凯塔说:“工地上的所有华夏人,另外包括你的保镖,全是穷人,只有你富裕,投资资金1点6亿美刀,你被怀疑,很合理。”
陈文笑道:“请告诉你的朋友,我的资金经得起排查。”
“他们也是这样告诉我的,并没有在你的资金往来中发现问题。”凯塔表情依然真诚,“我以个人名义向你提出忠告,假如你真的拿到了财长的账号和密码,我希望你不要动用这笔钱,即便你动用了,也不要暴露,否则你的处境会非常危险。”
陈文回答:“谢谢你的忠告,但你这番忠告与我无关,你们那个财长并没有把密码告诉我,他带去见上帝了。”
结束这场你欺我诈的谈判,两个昔日的好同学、好战友,气氛愉快地共进午餐。
副总统用公款买单,消费了一顿奢侈的瑞士当地大餐。
5月底厄中两国建交时,凯塔访问华夏,把他的卫星电话和他父亲的号码,全都告诉过陈文。
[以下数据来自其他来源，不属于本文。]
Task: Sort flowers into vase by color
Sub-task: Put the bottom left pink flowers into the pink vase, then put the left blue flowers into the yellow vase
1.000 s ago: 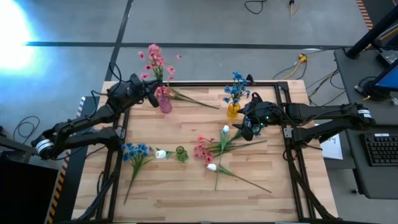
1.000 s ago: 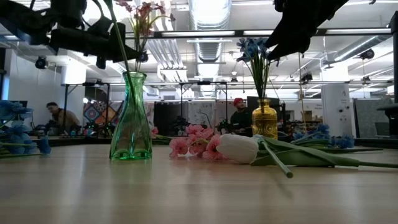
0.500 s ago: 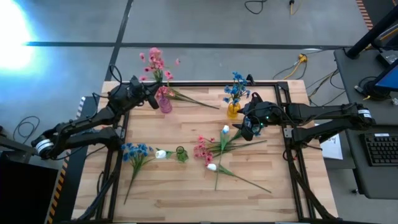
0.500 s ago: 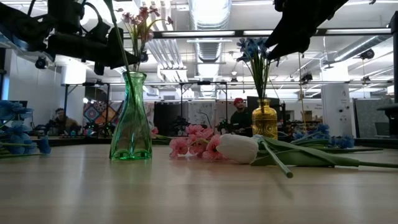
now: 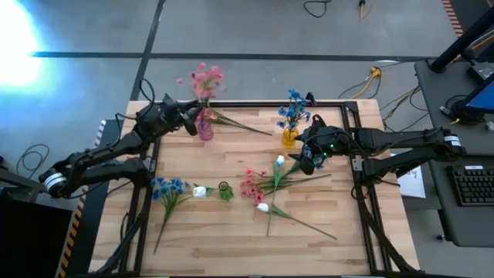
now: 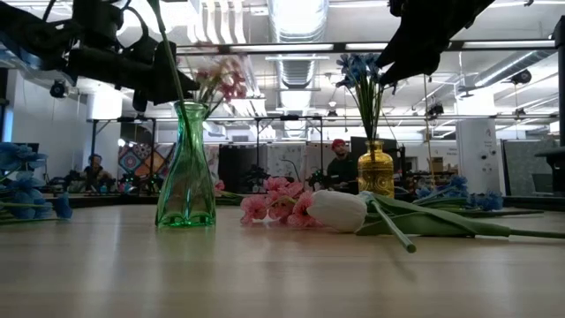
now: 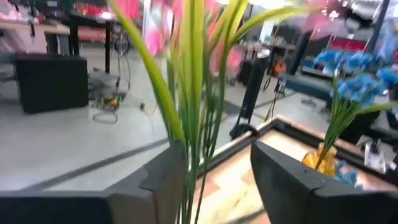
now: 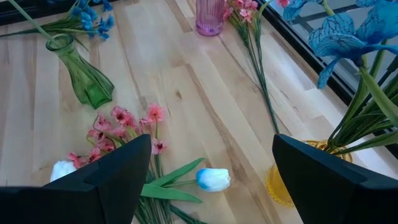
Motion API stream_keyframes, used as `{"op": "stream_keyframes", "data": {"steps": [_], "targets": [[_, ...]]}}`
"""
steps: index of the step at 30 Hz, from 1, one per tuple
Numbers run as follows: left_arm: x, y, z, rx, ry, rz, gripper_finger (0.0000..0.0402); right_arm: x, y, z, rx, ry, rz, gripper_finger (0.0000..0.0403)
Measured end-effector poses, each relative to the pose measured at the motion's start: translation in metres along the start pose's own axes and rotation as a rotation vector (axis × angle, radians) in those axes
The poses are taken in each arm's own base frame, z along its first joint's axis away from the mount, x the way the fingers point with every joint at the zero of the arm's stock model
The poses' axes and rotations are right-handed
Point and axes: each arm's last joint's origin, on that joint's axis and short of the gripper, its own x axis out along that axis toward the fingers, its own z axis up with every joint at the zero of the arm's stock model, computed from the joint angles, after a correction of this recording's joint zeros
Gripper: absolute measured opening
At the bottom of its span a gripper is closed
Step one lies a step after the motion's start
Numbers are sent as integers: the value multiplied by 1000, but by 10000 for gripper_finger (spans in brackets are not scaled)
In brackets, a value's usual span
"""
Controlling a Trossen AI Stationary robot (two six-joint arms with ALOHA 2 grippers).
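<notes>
The left gripper hangs over the far left corner of the table, just beside the pink vase; its fingers stand apart, with the green stems of the pink sprig running up between them; whether the stems touch either finger is hard to tell, since the blossoms show blurred; the sprig stands in the pink vase, its blossoms above the table's far edge; another pink sprig lies flat on the table just beside that vase, on the side away from the left gripper.

The right gripper waits with its fingers wide apart and nothing between them, above the table near the yellow vase, which holds the blue sprig; below and just ahead of it lie a blue-tipped white tulip and a pink bunch, with a second white tulip near them.

Toward the near left lie a blue bunch, a third white tulip and a green vase, the vase on its side, all well apart from both grippers.
</notes>
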Motion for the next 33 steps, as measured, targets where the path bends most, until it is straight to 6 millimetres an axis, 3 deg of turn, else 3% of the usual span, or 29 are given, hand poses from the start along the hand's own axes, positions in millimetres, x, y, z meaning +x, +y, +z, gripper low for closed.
{"op": "stream_keyframes", "data": {"steps": [8,19,27,33], "targets": [[2,-2,13,-2,191,33,227,0,0,0,0,1,0,327],[-17,-12,56,-136,545,125,233,0,0,0,3,0,0,327],[-29,-39,71,-189,643,39,233,0,0,0,4,1,0,327],[-42,-58,70,-200,730,70,233,0,0,0,5,2,4,327]]}}
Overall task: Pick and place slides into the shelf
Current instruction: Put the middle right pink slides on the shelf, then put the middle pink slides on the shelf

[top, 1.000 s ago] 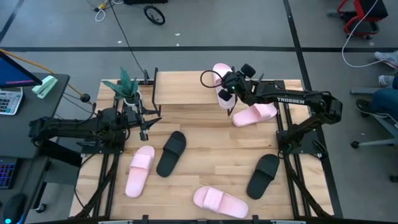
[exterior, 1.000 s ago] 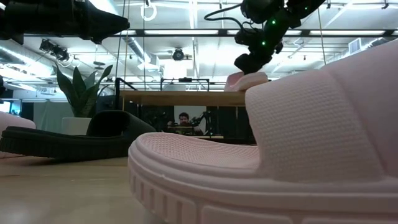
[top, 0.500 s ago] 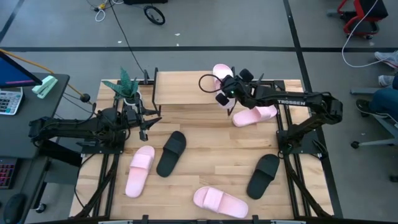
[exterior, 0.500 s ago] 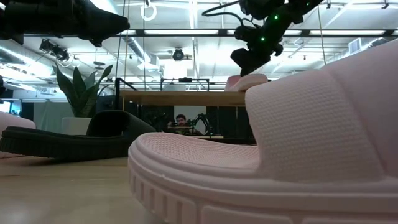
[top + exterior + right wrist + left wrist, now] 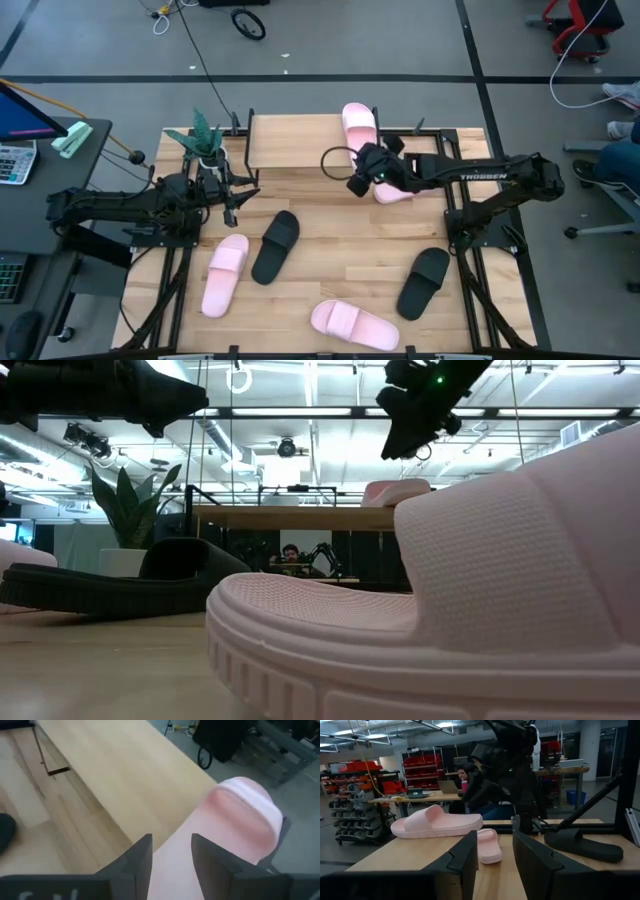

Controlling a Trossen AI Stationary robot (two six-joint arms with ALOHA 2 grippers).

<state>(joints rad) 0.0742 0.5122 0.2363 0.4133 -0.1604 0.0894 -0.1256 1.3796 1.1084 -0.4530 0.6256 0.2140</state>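
Observation:
The shelf (image 5: pixel 295 140) stands at the table's far edge. One pale pink slide (image 5: pixel 358 124) lies sole down on its top board near the right end; it also shows in the right wrist view (image 5: pixel 240 815) and the low view (image 5: pixel 398 491). My right gripper (image 5: pixel 358 172) is open and empty, above the table just near of the shelf (image 5: pixel 171 855). A second pink slide (image 5: pixel 402 189) lies under the right arm. My left gripper (image 5: pixel 240 190) is open and empty at the table's left (image 5: pixel 495 855).
On the table lie two black slides (image 5: pixel 275 246) (image 5: pixel 423 282) and two more pink slides (image 5: pixel 225 274) (image 5: pixel 352 325). A potted plant (image 5: pixel 205 140) stands left of the shelf. Most of the shelf's top board (image 5: pixel 115 775) left of the pink slide is bare.
My right gripper has drawn away from the pink slide on the shelf, going toward the table's near edge and up. The slide stays lying on the shelf's top board.

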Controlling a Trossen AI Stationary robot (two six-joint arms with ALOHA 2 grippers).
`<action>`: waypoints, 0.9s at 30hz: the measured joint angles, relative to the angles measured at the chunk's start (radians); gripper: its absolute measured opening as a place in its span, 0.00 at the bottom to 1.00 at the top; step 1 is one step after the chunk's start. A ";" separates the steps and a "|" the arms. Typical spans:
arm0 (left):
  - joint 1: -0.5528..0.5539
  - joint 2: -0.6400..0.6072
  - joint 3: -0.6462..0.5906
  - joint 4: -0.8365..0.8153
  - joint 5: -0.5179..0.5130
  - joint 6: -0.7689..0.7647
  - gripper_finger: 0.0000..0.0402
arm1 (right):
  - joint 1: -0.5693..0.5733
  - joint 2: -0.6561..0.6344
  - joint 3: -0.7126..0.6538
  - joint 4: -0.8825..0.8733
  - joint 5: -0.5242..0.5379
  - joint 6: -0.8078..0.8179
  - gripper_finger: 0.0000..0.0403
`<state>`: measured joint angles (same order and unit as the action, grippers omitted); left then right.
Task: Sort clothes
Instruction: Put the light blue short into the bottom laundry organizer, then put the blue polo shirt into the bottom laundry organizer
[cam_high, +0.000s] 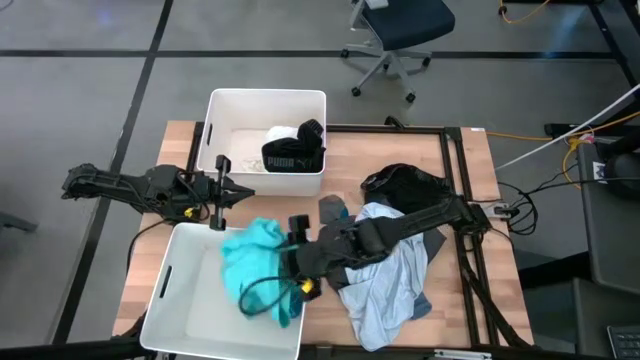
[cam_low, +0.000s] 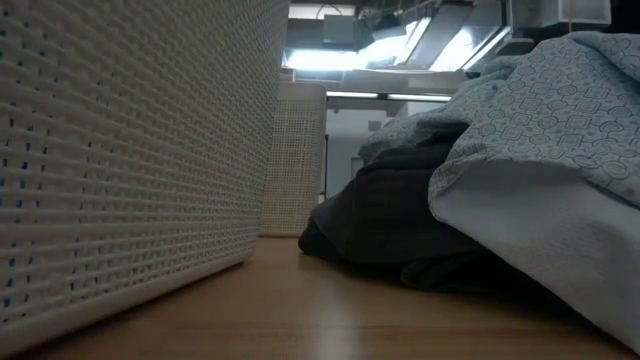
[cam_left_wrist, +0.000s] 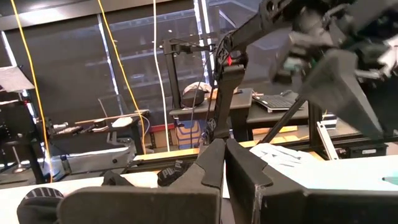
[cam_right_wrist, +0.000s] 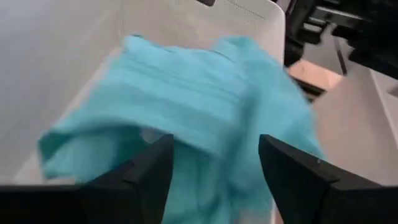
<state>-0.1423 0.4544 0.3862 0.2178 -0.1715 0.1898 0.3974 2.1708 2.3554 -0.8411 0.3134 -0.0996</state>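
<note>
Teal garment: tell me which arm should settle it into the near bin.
Right. Its gripper hangs open at the teal garment draped over the bin rim; the left gripper, jaws shut, waits between bins.

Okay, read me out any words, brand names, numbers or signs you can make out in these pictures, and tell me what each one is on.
"PUMA": white letters on the black garment lying in the far white bin, high view.
No other text can be read: the low view and both wrist views show no lettering, and papers on the desks in the room behind are too small and blurred to read.
</note>
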 joint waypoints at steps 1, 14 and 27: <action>0.000 0.000 0.000 0.000 0.000 -0.002 0.01 | 0.012 -0.017 0.000 -0.030 0.016 0.017 0.60; 0.000 0.000 0.000 0.001 0.039 -0.013 0.01 | 0.193 -0.157 0.001 -0.545 0.162 0.476 0.62; 0.000 0.000 0.000 0.009 0.039 -0.011 0.01 | 0.423 -0.229 -0.170 -0.731 0.290 0.977 0.62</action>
<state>-0.1425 0.4544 0.3862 0.2268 -0.1329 0.1783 0.8204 1.9415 2.1849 -1.5719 0.6030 0.8779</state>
今天,凯塔邀请陈文,有空随时可以访问英国,任何话都可以告诉给非洲张智霖,也就是现任厄国驻英国大使。
陈文答应之后,也向凯塔发出邀请,欢迎对方随时访问华夏,他要带老同学吃烤鸭、吃火锅、吃卤煮火烧。
与凯塔道别之后,陈文立刻回到瑞士银行集团,找到贵宾服务区,用脖子上的钥匙解锁保险盒。
埃塞财长临死前,曾经将账号和密码写在陈文电话本其中一页。
陈文将电话本这一页撕下来,塞进他和苏浅浅那封合作写成的情书的信封里,放回保险盒,关抽屉,锁上。
回赌场的路上,陈文思考对策。
埃塞的2亿美刀,被搀和在3亿美刀的资金里,通过最世界保密等级最高的瑞银进行运作,不担心泄密。
陈文考虑,赚到更多钱以后,要不要把2亿美刀本金再转回到埃塞的海外账户?
这个念头,很快又被陈文推翻。
那个账户的密码,现在全球只有陈文一个人知道,这也意味着即便把2亿美刀存进去,其他任何人也不可能取出来,等于变成死钱。
死钱,既不可能还给埃塞人民,也不可能被英美以及厄国拿去。
可是,一旦陈文把钱交给埃塞,也就必然会暴露他知道这个账户密码的事。
怎么办?
看起来,为了安全起见,只能继续地,长期地,暂时地,占有这笔钱了!
真麻烦。
老子一点也不想侵占人家的钱,可现在不得不暂时替他们保管了。
该死的世道!
回到赌场酒店,姑娘们全都不在房间。
陈文往法国打了一圈电话。
张婉婷和宋琴瑶宿舍电话没人接,应该是放学后打工去了。
合租别墅电话打通,一楼卧室主人雅子接听。
陈文和雅子聊了一会,再次确认了8月初在帝都见面的行程。
雅子喊来了谢甜甜。
笑脸王祖贤和陈文嘻嘻哈哈了一阵,电话交给姐姐。
陈文邀请谢婷婷和她妹妹,这个周末来意大利相聚,他管机票和食宿。